El Homo Sacer de Agamben recorría inevitablemente mi cabeza cuando entrevistaba a algunas de estas personas jornaleras durante una reciente investigación académica. En las entrevistas constataba cómo el personal jornalero agrícola es considerado ciudadano en tanto que, y sólo porque, tiene un empleo. Las personas de origen inmigrante son representadas por parte de la población nativa como personas trabajadoras, mera fuerza de trabajo cuyo locus es el empleo como elemento central de su existencia.
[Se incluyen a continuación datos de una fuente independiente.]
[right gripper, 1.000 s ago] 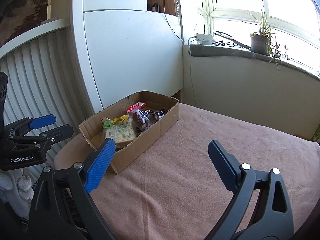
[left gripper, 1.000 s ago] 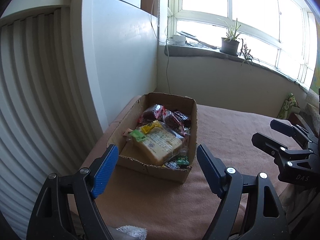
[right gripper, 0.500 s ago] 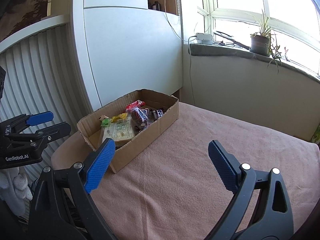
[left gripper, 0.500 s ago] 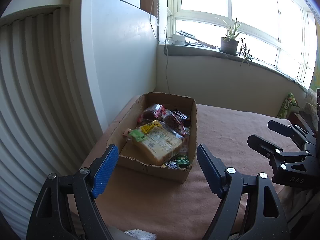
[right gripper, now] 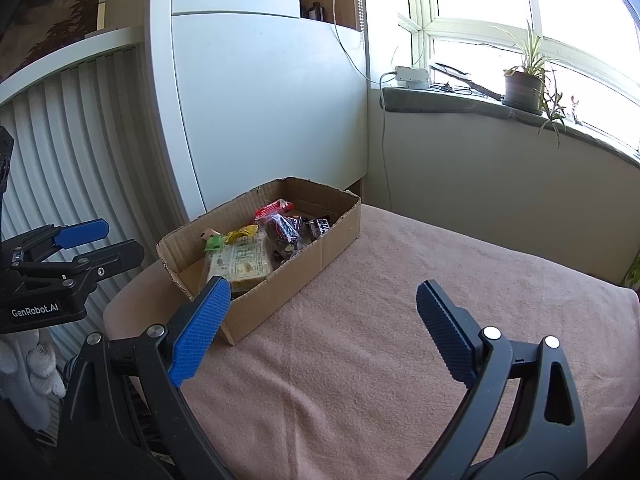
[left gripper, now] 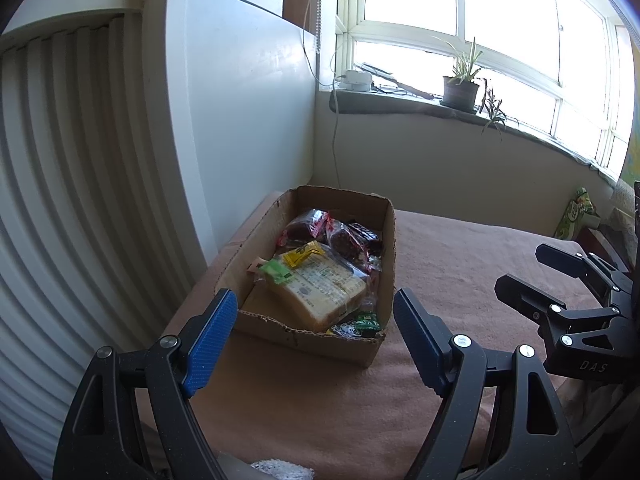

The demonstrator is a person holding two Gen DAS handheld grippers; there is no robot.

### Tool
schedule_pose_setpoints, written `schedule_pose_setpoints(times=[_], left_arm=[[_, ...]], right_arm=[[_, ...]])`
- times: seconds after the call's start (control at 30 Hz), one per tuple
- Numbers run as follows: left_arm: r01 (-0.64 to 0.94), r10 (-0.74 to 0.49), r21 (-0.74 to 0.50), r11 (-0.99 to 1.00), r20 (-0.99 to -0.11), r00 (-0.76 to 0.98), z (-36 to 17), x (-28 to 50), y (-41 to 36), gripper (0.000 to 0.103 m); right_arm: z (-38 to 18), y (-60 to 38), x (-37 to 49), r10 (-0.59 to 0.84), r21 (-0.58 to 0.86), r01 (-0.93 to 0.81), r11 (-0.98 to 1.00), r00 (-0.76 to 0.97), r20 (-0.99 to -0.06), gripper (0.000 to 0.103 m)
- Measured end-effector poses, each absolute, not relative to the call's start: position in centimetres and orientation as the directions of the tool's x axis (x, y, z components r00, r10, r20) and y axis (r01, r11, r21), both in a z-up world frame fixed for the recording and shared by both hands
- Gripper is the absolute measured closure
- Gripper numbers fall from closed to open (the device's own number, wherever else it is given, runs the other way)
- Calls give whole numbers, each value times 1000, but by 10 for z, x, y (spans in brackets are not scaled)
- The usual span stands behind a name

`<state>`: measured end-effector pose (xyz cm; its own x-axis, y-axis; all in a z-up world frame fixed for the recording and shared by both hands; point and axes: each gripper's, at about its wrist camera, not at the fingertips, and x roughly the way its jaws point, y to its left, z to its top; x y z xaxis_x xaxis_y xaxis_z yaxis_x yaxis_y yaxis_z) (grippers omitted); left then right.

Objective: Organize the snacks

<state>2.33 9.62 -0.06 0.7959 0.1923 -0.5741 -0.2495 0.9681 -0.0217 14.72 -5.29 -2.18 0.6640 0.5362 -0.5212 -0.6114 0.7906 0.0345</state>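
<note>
An open cardboard box point(left gripper: 312, 338) stands on the pink cloth of the table point(right gripper: 400, 340), near its left edge. Inside lie a large wrapped bread packet point(left gripper: 320, 292), a yellow packet point(left gripper: 302, 254), a green packet point(left gripper: 276, 272), dark red packets point(left gripper: 304, 226) and small green sweets point(left gripper: 366, 322). My left gripper point(left gripper: 314, 300) hovers open just short of the box's near wall, with nothing between its blue pads. My right gripper point(right gripper: 324, 286) is open and empty over the cloth, to the right of the box point(right gripper: 280, 292). Each gripper shows in the other's view: right gripper point(left gripper: 520, 264), left gripper point(right gripper: 120, 238).
A white cabinet panel point(right gripper: 272, 112) and ribbed white slats point(left gripper: 80, 200) rise close behind and left of the box. On the windowsill are a potted plant point(left gripper: 460, 88) and a white device point(right gripper: 412, 76) with a hanging cable. A green patterned bag point(left gripper: 576, 216) sits far right.
</note>
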Motion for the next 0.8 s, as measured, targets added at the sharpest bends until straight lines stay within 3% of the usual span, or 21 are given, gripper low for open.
schedule_pose_setpoints(times=[0.8], left_arm=[[-250, 193, -19, 968, -581, 791, -7, 22, 95, 22]], right_arm=[[-21, -62, 148, 538, 31, -615, 788, 662, -522, 7]])
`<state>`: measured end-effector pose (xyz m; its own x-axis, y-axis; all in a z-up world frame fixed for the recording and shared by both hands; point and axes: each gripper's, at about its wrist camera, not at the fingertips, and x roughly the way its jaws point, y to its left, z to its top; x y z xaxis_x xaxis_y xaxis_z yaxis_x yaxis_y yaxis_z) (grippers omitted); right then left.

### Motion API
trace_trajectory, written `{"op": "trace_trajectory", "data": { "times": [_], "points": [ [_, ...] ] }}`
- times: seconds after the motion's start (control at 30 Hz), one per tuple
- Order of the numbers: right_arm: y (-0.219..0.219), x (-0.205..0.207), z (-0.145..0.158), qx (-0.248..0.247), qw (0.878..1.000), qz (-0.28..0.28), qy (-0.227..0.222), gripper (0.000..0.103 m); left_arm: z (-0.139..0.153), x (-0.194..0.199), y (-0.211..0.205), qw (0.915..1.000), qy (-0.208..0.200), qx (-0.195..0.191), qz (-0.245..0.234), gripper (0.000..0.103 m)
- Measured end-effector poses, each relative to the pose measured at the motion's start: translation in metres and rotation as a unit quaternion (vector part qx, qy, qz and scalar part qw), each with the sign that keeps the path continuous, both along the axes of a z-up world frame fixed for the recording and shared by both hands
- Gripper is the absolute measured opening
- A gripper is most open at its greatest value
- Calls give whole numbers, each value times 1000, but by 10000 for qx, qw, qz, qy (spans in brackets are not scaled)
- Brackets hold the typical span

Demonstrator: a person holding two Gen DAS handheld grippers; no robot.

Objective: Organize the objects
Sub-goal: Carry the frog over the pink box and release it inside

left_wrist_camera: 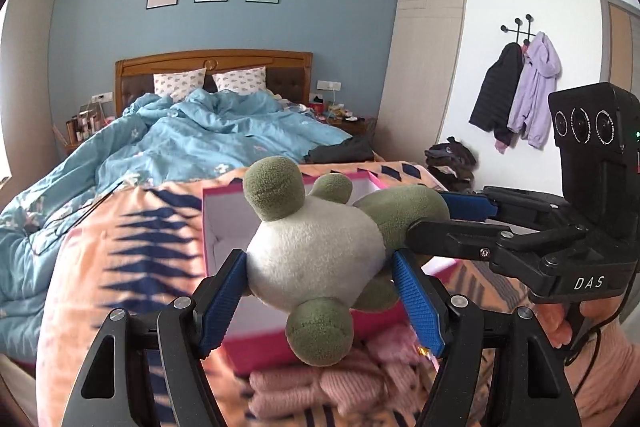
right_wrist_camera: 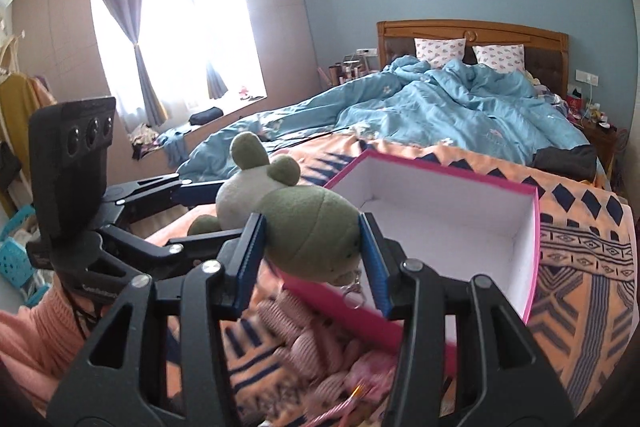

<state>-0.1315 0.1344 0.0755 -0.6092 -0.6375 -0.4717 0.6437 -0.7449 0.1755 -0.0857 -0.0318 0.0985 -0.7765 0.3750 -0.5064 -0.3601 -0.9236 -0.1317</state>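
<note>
Both grippers share one plush frog (left_wrist_camera: 316, 247), held up in the air over the bed (left_wrist_camera: 168, 143), just in front of and partly above the open pink box (right_wrist_camera: 532, 251).

Left gripper (left_wrist_camera: 320, 291): jaws fairly wide, blue pads pressed on the frog's white belly. Right gripper (right_wrist_camera: 314, 235): jaws narrower, clamped on its green head; a small metal keyring hangs below it.

Progress, judging from how things lie: early to mid. Box interior looks bare white, nothing stowed in it as far as either view shows. Frog is lifted but not yet over the box opening or lowered in.

Left to do, prob.: carry frog across the pink rim, set it inside, let go w/ both. Pink knitted item (left_wrist_camera: 320, 387) lies on the patterned blanket (right_wrist_camera: 592, 247) near the box, below the grippers; likely next candidate, tho can't tell for sure.
</note>
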Motion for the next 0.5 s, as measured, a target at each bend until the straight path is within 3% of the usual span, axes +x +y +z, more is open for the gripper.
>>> {"op": "trace_trajectory", "data": {
  "times": [0.17, 0.5],
  "points": [
    [-1, -39, -7, 72, 9998, -110, -136, 50, -14, -40, 2, 9997, -222, -6, 40, 76],
    [1, -88, -72, 194, 9942, -84, -1058, 51, -81, -71, 4, 9943, -1059, -48, 69, 76]
  ]
}}
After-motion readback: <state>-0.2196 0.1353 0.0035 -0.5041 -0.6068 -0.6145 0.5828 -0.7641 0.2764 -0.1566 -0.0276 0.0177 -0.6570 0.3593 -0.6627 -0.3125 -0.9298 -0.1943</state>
Es decir, el inmigrante es considerado un ciudadano activo merecedor de su estancia en el país en tanto en cuanto cede, sin rechistar, su fuerza de trabajo a los mercados laborales. “Si tú pides tus derechos y tus cosas, no te vas a integrar con nadie” sentenciaba un inmigrante entrevistado.
Mientras la mayoría de la población está confinada en la comodidad de sus hogares, miles de personas de origen inmigrante se afanan por alimentarnos durante esta crisis. Algunas, después de jornadas interminables, duermen y malviven en asentamientos y soluciones habitacionales muy precarias, donde las condiciones de salubridad e higiene están lejos de satisfacerse, tal y como señalaba el relator especial de la ONU en su reciente visita a nuestro país. Otras, se desplazan cientos de kilómetros a trabajar a las explotaciones en furgonetas abarrotadas de compañeros y compañeras, a trabajar a destajo, con escasas posibilidades de lavarse las manos ni cumplir mínimamente con las recomendaciones de higiene, prevención o distanciamiento social decretadas por el estado de alarma. Son cuerpos puestos a disposición del negocio agroalimentario mundial, cuerpos de vida desnuda.
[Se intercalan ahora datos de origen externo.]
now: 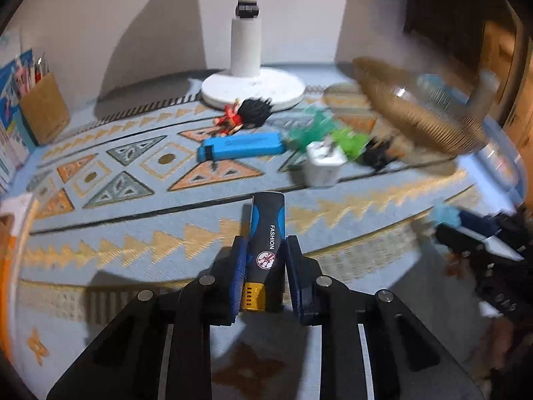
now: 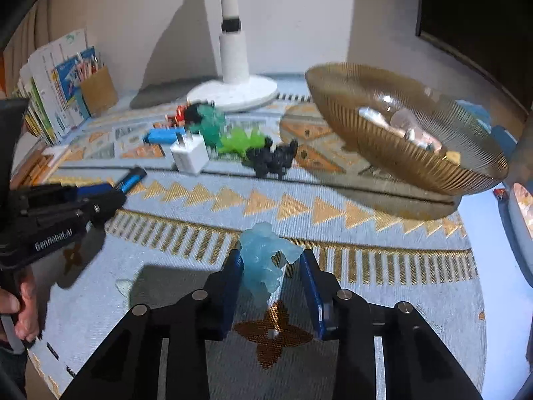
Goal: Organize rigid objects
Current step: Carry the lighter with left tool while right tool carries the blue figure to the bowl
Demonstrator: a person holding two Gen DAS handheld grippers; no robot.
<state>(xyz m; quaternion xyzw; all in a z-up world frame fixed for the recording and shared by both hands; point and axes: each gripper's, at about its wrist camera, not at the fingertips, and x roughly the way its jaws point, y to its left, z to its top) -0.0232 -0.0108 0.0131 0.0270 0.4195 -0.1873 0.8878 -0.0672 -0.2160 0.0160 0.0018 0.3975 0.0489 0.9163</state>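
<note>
My left gripper [image 1: 265, 243] is shut on a black-and-blue lighter [image 1: 268, 220] marked FASHION, which sticks out forward above the patterned cloth. From the right wrist view this left gripper [image 2: 113, 190] comes in from the left with the lighter [image 2: 131, 178] in it. My right gripper [image 2: 269, 256] is shut on a pale blue translucent figurine [image 2: 265, 260], held above the cloth. An amber ribbed glass bowl [image 2: 399, 163] stands at the right with a few clear and pink items inside.
Loose on the cloth lie a blue lighter [image 1: 241, 146], a white charger plug [image 2: 190, 155], a red-and-black figure [image 1: 245, 116], and teal [image 2: 208, 121], green [image 2: 241, 141] and black [image 2: 273, 158] figurines. Behind them stand a white lamp base [image 2: 233, 93] and a pen holder [image 1: 43, 106].
</note>
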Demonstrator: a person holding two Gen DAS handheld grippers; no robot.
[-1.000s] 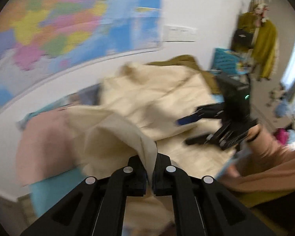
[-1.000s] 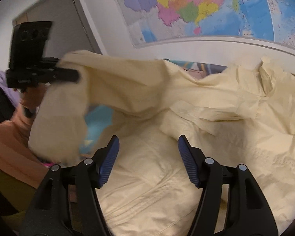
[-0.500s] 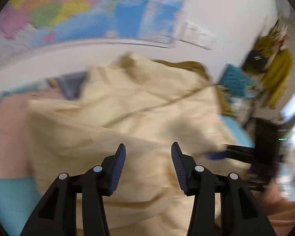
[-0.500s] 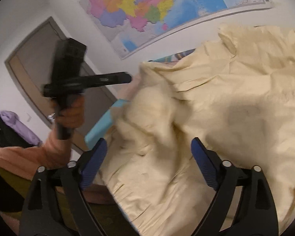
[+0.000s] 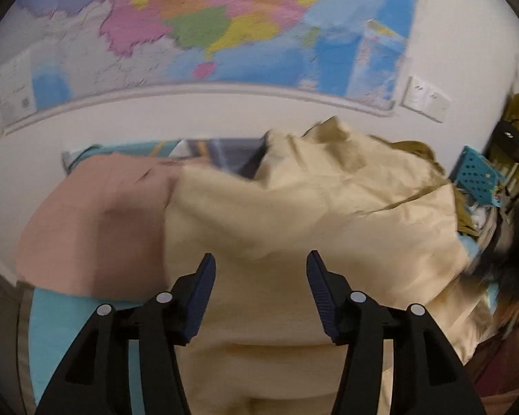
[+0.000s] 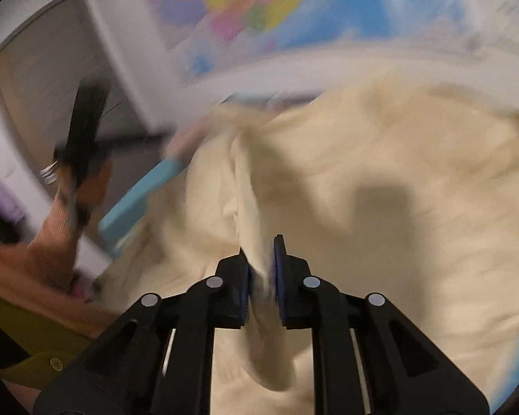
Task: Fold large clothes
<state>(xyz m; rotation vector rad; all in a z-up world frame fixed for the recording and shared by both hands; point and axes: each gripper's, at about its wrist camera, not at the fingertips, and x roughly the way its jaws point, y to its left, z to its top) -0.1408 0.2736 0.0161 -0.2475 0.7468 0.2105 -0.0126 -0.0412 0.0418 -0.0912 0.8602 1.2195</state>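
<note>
Change noted: the grip on the cream garment [image 5: 315, 214] has passed from one side to the other. A second ago the left tongs [image 5: 259, 269] pinched a fold of it and the right tongs [image 6: 261, 245] stood spread above it. Half a second ago both were spread. Now the left tongs are spread wide with nothing between the pads, hovering over the cloth, while the right tongs are pressed together on a raised ridge of the cream fabric. My reading is that one fold has been laid and released and the next edge is being taken up; the folding is under way, not complete.

Cream garment: large, lying heaped across the bed and covering most of it. Woven, matte, light in body, with soft creases and a few sharper crease lines on the far side. A collar-like peak stands up at the far edge, near the wall. The ridge in the right tongs rises as a narrow upright pleat.

Pink cloth [image 5: 97, 221]: flat, smooth, to the left of the cream garment, its edge tucked under or against it; I cannot tell which.

Bed [image 5: 52, 314]: turquoise cover, showing only at the near left edge and the corner.

Olive garment [image 5: 418, 150]: a small bunched portion visible behind the cream heap.

The right wrist view is heavily blurred; finer surface detail there is not reportable.
</note>
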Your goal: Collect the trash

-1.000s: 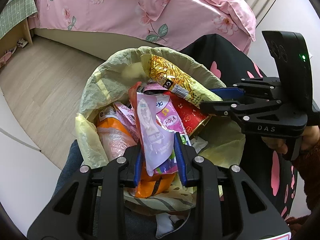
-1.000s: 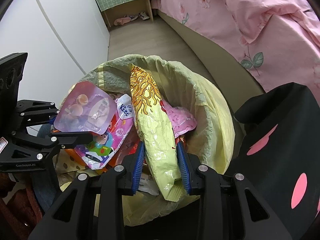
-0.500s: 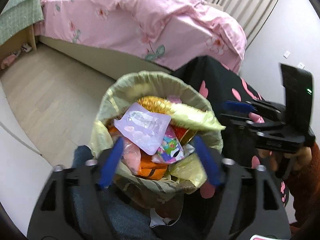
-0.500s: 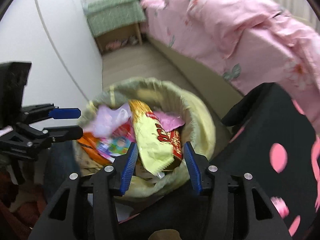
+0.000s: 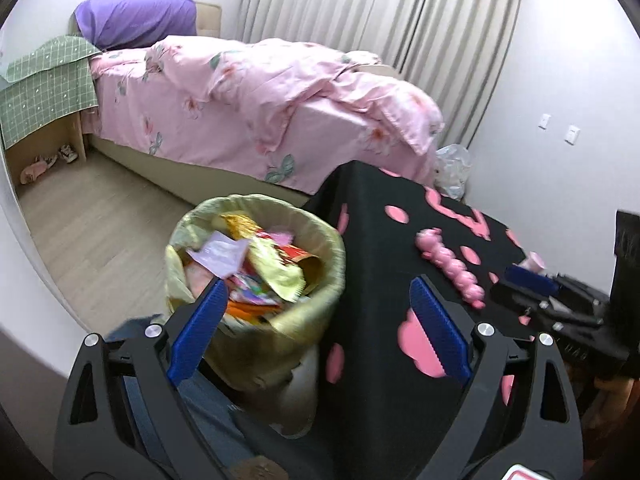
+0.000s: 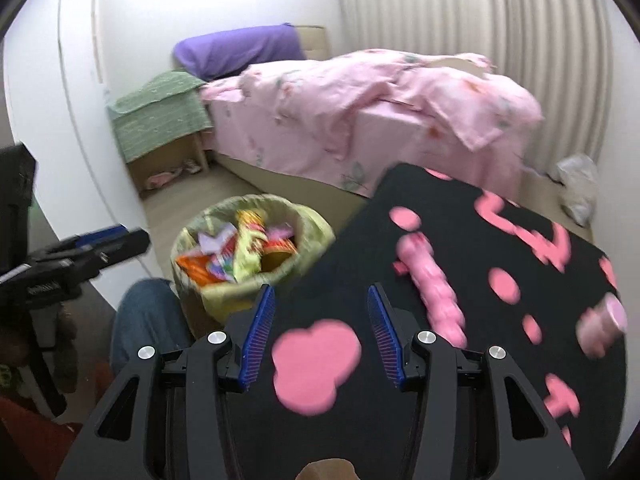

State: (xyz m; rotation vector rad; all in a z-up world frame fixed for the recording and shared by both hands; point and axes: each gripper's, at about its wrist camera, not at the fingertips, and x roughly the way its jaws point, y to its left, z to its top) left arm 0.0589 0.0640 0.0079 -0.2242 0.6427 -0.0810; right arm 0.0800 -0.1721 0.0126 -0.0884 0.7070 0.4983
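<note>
One trash bin (image 5: 256, 280) fills the left wrist view, lined with a yellowish bag and heaped with crumpled wrappers (image 5: 256, 272): lilac, gold, red and orange, too jumbled to count. The left gripper (image 5: 316, 320) has just been opening, its blue pads spread wide with nothing between them. Beside the bin, a black cloth with pink shapes (image 5: 384, 248) carries a pink bumpy strip (image 5: 448, 264). The right wrist view shows the same bin (image 6: 252, 248) on the floor, wrappers piled inside. The right gripper (image 6: 320, 328) has just parted too, empty, above the cloth (image 6: 440, 208); one pink cup (image 6: 604, 320) lies blurred.
</note>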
Sin embargo, no todo está perdido. Toni Negri, al observar críticamente el concepto de vida desnuda de Agamben, lo denuncia como concepto ideológico funcional al poder, que niega toda capacidad de agencia (potencia) de las personas y reduce su condición humana a una abstracta desnudez proletaria. La crisis que atravesamos, no obstante, podría dejar un lugar para ciertos cambios radicales, lugar para la agencia de la población inmigrante, incluso podría invertirse la dirección con la que se instaura la doctrina del shock de Naomi Klein: de abajo a arriba, y no al revés.
En este sentido, las denuncias de parte de las personas jornaleras se acumulan. El colectivo de trabajadores africanos o el colectivo de jornaleras de Huelva en lucha llevan semanas reclamando que se cumplan las medidas de seguridad. Los sindicatos del campo y algunos partidos políticos han denunciado las condiciones lamentables en que se emplea esta mano de obra barata. Pero la reciente respuesta del gobierno ha sido tibia: se concederán permisos de trabajo a inmigrantes para que se incorporen a las campañas agrícolas y así evitar el desabastecimiento, aunque dichos permisos tienen fecha de caducidad, el 30 de junio, tras lo cual se volverá a la irregularidad sobrevenida. Se confirma: son ciudadanía en tanto que, y sólo porque, tienen un empleo. Su trabajo, que es alimentarnos, es sagrado, sacro. Al mismo tiempo es prescindible, sacrificable.
Es necesario dignificar la existencia de estas personas cuyo esfuerzo se demuestra, ahora más que nunca, tan esencial. Mientras, será obligado pensar que, cada vez que una lechuga aparece en nuestros platos, cuando recibimos un paquete o encontramos nuestras calles limpias, sucede a costa del laborantem sacer, una manera refinada de nombrar a la esclavitud del siglo XXI.
Luis Rodríguez Calles es investigador en formación del Instituto Universitario de Estudios sobre Migraciones.